_PROBLEM REQUIREMENTS:_ Nothing but the text of the listing, repeated exactly, belongs in the answer; leave the images out.

----

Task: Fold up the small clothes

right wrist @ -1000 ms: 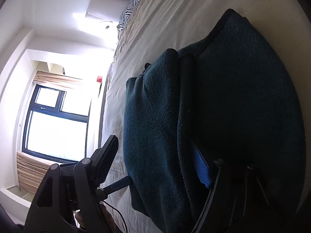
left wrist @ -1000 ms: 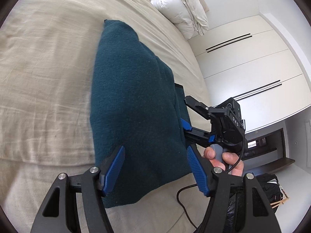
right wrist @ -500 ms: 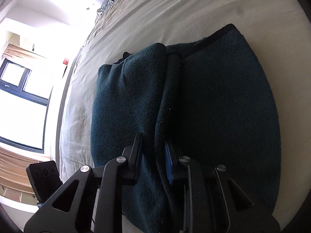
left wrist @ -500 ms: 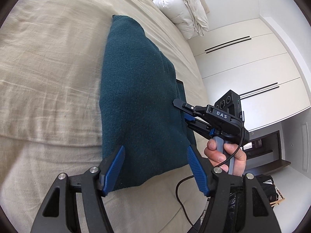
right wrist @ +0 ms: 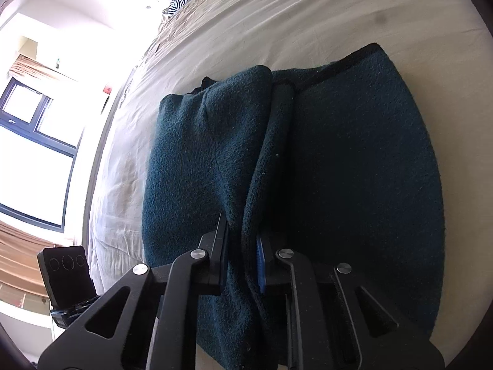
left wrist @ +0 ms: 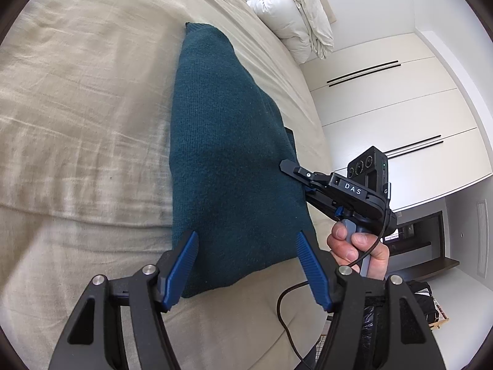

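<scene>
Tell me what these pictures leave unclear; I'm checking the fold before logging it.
- Right wrist view: the teal garment hides most of the right gripper pads and what they pinch.
- Left wrist view: the left gripper covers the garment's near edge.
- Both views: garment type and the layers underneath, hidden by its own folds.

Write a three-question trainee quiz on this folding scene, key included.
1. True or false: the right gripper is shut on the teal garment.
2. The left gripper is: A) open, B) shut on a pillow, C) out of view.
3. What does the garment lie on?

Key: 1 true, its jaws have just been closing on a fold of the cloth; 2 A; 3 the beige bedsheet.
</scene>
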The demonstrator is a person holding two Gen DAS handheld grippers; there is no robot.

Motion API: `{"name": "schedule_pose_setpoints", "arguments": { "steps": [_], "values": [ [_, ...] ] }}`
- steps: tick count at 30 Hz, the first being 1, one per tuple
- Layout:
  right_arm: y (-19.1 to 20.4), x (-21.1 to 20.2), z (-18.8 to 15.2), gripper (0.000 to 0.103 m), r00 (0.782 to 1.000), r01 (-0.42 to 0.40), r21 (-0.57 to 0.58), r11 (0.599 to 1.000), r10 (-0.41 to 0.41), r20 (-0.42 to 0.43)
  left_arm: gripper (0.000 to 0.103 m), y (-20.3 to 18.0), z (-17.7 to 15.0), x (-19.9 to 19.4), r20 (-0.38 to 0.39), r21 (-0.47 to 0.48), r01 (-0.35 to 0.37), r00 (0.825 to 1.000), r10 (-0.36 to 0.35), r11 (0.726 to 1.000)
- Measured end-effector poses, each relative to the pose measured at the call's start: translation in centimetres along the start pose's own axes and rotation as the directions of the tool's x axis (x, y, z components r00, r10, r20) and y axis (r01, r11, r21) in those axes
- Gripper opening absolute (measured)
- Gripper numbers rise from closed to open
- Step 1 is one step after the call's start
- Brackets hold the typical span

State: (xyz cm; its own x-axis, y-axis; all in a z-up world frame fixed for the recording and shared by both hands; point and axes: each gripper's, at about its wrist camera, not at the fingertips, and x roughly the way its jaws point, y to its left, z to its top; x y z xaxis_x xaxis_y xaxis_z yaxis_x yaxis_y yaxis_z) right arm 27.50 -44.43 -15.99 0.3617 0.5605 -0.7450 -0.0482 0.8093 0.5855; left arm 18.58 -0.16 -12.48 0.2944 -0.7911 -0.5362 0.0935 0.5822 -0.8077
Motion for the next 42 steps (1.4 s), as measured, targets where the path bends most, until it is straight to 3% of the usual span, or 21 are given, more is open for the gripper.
{"name": "schedule_pose_setpoints", "arguments": {
  "steps": [7, 14, 20, 31, 35, 37, 40, 42],
  "values": [
    [-1.3, -3.8, 0.5, 0.012, 0.997, 0.013, -0.012, 1.0, -0.012, 0.074, 0.069, -1.0, 0.0, 0.5, -0.008, 0.02, -0.005, 1.0, 0.005, 1.0],
    [-5.1, -6.0, 1.1, 0.012, 0.994, 0.035, 0.053, 0.998, -0.041, 0.102, 0.069, -1.6, -0.2, 1.2, -0.024, 0.032, -0.003, 1.0, 0.004, 0.999],
    [-7.8, -4.7, 0.4, 0.012, 0.996, 0.035, 0.117, 0.992, -0.045, 0.077, 0.069, -2.2, -0.3, 1.7, -0.042, 0.048, -0.014, 0.999, 0.016, 0.999],
    [-9.6, -5.4, 1.1, 0.012, 0.995, 0.035, 0.12, 0.992, -0.045, 0.088, 0.069, -4.3, -0.9, 2.1, -0.047, 0.144, -0.053, 0.997, 0.06, 0.988],
    [-8.9, -2.9, 0.1, 0.02, 0.997, -0.006, 0.153, 0.988, -0.006, 0.073, 0.069, -5.2, -1.0, 2.3, -0.04, 0.184, -0.079, 0.995, 0.088, 0.98],
    [-8.8, -3.9, -0.3, 0.022, 0.997, 0.007, 0.169, 0.986, -0.02, 0.077, 0.069, -5.8, -0.5, 2.1, -0.02, 0.213, -0.096, 0.995, 0.103, 0.972],
    [-7.2, -6.9, -1.2, 0.027, 0.979, 0.129, 0.127, 0.983, -0.147, 0.141, 0.069, -7.1, 1.2, 1.9, 0.02, 0.264, -0.127, 0.992, 0.127, 0.956],
    [-6.0, -8.7, -1.5, 0.027, 0.978, 0.09, 0.091, 0.992, -0.105, 0.181, 0.069, -8.6, 2.7, 2.2, 0.057, 0.316, -0.138, 0.99, 0.127, 0.939]
  ]
}}
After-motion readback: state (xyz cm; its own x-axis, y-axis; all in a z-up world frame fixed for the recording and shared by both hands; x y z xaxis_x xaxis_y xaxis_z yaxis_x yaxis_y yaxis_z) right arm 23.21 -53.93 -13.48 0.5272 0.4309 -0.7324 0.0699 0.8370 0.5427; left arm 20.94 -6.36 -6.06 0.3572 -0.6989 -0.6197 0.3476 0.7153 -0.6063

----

_ANSWER SECTION:_
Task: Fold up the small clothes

right wrist @ -1000 ms: 
left wrist @ -1000 ms: 
right wrist @ -500 ms: 
left wrist @ -500 ms: 
right wrist @ +0 ms: 
left wrist @ +0 ms: 

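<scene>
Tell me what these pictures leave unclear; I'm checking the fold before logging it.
- Right wrist view: the teal garment hides most of the right gripper pads and what they pinch.
- Left wrist view: the left gripper covers the garment's near edge.
- Both views: garment type and the layers underneath, hidden by its own folds.

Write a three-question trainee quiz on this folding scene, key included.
1. True or false: the right gripper is shut on the teal garment.
2. The left gripper is: A) open, B) shut on a pillow, C) out of view.
3. What does the garment lie on?

Key: 1 true, its jaws have just been closing on a fold of the cloth; 2 A; 3 the beige bedsheet.
</scene>
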The demonstrator is a person holding two Gen DAS handheld grippers; there is no robot.

Motion API: `{"name": "schedule_pose_setpoints", "arguments": { "steps": [_], "values": [ [_, ...] ] }}`
- steps: tick count at 30 Hz, the first being 1, one per tuple
- Layout:
  right_arm: y (-19.1 to 20.4), x (-21.1 to 20.2), z (-18.8 to 15.2), gripper (0.000 to 0.103 m), r00 (0.782 to 1.000), r01 (-0.42 to 0.40), r21 (-0.57 to 0.58), r11 (0.599 to 1.000), r10 (-0.41 to 0.41), r20 (-0.42 to 0.43)
  left_arm: gripper (0.000 to 0.103 m), y (-20.3 to 18.0), z (-17.7 to 15.0), x (-19.9 to 19.4), r20 (-0.38 to 0.39), r21 (-0.47 to 0.48), r01 (-0.35 to 0.37), r00 (0.825 to 1.000), r10 (-0.36 to 0.35), r11 (0.726 to 1.000)
- Measured end-effector poses, each relative to the pose measured at the call's start: translation in centimetres along the start pose's own axes and rotation as the directions of the tool's x axis (x, y, z components r00, r10, r20) and y axis (r01, r11, r21) in those axes
- Gripper opening absolute (measured)
- Gripper numbers rise from closed to open
- Step 1 is one step after the call's start
- Brackets hold the typical span

State: (xyz cm; its own x-axis, y-axis; all in a z-up world frame fixed for the recording and shared by both hands; point and axes: each gripper's, at about its wrist camera, not at the fingertips, and x roughly the way its jaws point, y to its left, z to its top; x y z xaxis_x xaxis_y xaxis_z yaxis_x yaxis_y yaxis_z) right arm 27.50 -44.43 -15.99 0.3617 0.5605 -0.7450 -0.0482 0.8093 0.5855; left arm 18.58 -0.16 -12.48 0.2944 -0.7911 -0.5362 0.0935 0.5822 -0.8077
Motion for the next 42 steps (1.4 s), as measured, targets where the path bends most, until it is straight to 3% of the usual span, or 21 are given, more is open for the gripper.
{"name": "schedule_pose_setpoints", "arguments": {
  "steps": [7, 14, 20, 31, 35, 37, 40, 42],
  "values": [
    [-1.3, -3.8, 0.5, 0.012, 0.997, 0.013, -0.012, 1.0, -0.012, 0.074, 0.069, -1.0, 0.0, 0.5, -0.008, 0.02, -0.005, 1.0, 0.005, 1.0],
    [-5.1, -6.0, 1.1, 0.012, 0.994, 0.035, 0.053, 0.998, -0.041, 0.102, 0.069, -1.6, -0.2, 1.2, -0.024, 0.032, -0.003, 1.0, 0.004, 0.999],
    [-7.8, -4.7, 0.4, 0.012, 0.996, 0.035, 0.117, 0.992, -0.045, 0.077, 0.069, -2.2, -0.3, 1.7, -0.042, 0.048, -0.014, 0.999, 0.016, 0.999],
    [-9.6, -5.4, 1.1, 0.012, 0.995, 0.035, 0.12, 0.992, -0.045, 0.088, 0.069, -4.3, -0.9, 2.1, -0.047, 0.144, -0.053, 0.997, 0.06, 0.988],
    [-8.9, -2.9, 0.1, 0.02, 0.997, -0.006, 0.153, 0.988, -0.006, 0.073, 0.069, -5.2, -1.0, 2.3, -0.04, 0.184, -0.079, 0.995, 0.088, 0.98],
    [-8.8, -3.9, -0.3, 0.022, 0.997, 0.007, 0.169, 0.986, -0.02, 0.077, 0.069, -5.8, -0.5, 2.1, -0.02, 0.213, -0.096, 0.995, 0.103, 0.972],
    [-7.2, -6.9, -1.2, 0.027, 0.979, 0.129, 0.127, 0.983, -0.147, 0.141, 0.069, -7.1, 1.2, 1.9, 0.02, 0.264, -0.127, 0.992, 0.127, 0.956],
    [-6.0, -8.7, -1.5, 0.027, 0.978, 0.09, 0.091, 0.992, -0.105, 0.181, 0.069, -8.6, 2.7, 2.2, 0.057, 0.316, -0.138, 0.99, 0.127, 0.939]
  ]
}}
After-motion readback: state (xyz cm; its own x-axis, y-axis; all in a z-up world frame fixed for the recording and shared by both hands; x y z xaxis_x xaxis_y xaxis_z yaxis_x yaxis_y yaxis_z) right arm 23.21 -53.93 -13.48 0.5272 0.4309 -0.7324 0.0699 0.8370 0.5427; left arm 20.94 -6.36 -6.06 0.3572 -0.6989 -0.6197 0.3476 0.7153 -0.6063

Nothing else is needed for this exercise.